Task instructions -
Print the listing below verbatim, passing over each picture.

╭─ Stored data

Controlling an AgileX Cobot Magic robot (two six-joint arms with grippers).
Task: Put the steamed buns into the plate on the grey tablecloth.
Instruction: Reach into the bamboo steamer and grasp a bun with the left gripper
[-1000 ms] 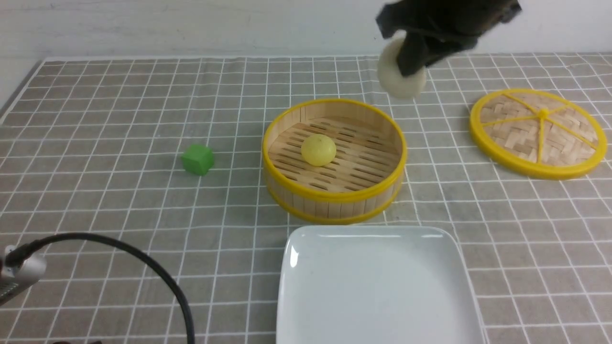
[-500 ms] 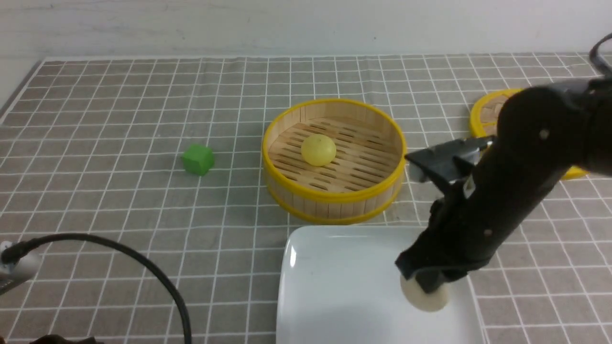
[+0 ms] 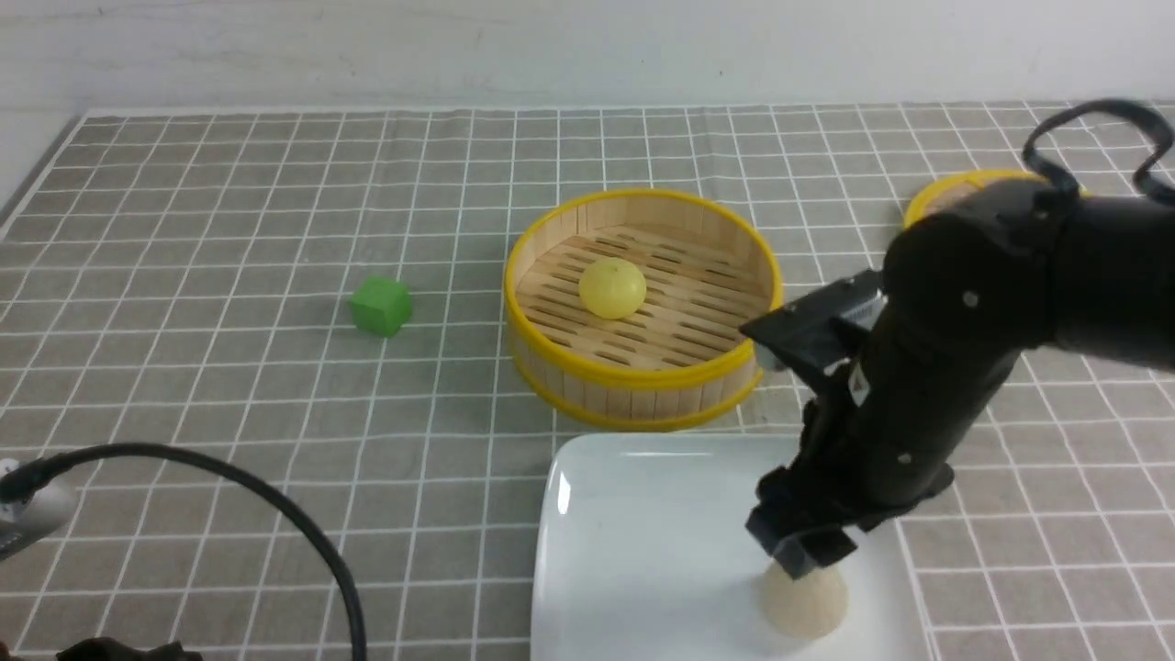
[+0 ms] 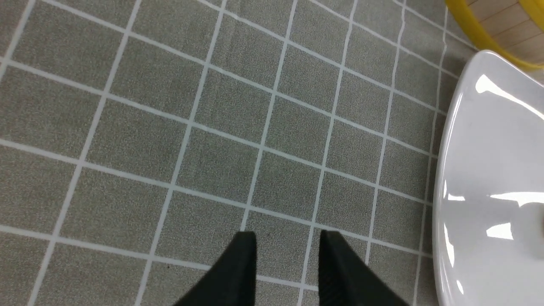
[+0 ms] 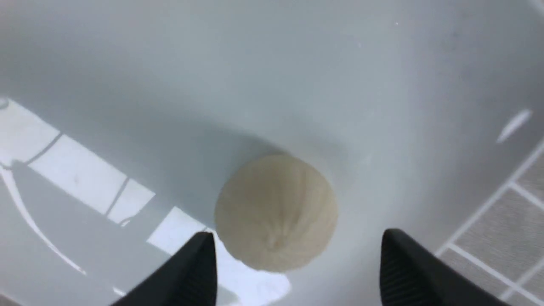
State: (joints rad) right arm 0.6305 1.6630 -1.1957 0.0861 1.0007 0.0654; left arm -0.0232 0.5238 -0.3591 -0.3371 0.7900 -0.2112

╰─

Written solution -
Controlling an AgileX Cobot Magic robot (two six-joint arms with grippers).
Task: Put the steamed buns into the plate on the grey tablecloth.
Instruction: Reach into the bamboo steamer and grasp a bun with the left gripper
[-1000 ms] 
[-500 ms] 
[+0 ms] 
[+0 ms] 
[+0 ms] 
State: (joints rad) right arm 0.6305 1.6630 -1.1957 0.0861 1.0007 0.0654; left arm -0.0232 0.5238 -0.3591 -0.3371 0.7900 -0.2112

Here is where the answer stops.